PROBLEM REQUIREMENTS:
A complete answer lists every line of the material where the string "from" occurs.

"""

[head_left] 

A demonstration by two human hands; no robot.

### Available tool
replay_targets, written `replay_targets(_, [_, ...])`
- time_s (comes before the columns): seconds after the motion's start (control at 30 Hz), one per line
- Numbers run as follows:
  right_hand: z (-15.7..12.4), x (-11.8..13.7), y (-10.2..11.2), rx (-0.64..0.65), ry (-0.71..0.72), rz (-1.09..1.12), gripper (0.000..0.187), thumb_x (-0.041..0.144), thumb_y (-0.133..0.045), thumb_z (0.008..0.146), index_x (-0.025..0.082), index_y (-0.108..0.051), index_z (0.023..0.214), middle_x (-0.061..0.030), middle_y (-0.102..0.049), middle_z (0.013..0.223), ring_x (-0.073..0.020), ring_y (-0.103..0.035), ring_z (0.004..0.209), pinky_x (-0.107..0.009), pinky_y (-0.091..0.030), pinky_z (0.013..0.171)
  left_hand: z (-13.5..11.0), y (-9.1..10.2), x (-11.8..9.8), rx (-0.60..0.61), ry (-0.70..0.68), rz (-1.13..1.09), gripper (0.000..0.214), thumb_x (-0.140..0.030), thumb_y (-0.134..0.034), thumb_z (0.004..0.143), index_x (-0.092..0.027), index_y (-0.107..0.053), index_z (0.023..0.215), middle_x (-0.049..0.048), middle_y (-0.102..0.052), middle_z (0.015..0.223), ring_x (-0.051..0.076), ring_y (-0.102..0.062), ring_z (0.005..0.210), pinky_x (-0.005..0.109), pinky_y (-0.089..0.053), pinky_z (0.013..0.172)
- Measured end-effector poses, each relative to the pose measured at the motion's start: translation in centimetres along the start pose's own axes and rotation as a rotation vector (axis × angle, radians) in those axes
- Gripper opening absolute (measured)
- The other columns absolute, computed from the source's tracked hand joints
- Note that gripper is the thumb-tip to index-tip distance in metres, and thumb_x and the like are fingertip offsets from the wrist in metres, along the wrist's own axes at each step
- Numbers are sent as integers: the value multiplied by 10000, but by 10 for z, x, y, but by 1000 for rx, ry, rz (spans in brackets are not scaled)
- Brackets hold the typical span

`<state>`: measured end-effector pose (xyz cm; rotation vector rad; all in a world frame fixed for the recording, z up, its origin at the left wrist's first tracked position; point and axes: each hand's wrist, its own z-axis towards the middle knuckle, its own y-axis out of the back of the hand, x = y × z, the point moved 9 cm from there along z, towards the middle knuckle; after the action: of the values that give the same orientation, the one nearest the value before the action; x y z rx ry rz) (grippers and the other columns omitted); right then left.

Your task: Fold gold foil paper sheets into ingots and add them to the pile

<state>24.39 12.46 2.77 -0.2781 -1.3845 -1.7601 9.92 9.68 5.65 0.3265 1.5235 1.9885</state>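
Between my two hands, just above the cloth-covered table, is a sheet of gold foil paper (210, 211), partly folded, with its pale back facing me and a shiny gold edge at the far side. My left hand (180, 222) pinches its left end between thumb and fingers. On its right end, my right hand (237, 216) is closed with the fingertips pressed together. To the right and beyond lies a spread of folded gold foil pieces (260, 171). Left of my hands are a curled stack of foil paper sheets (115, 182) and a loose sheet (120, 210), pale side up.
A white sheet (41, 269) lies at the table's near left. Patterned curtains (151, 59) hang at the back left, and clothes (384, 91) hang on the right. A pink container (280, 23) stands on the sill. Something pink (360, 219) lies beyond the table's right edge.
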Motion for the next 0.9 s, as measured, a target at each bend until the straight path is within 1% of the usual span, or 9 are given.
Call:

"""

REPLY TO THE TASK:
- The other columns absolute, computed from the source's tracked hand joints
- Note that gripper is the thumb-tip to index-tip distance in metres, and thumb_x and the like are fingertip offsets from the wrist in metres, along the wrist's own axes at each step
`<state>`: measured end-effector pose (xyz cm; rotation vector rad; all in a world frame fixed for the recording, z up, its origin at the left wrist's first tracked position; point and axes: each hand's wrist, its own z-axis towards the middle knuckle, its own y-axis out of the back of the hand, x = y × z, the point moved 9 cm from there along z, towards the middle knuckle; after the action: of the values that give the same orientation, the one nearest the value before the action; x y z rx ry rz) (grippers and the other columns omitted); right then left.

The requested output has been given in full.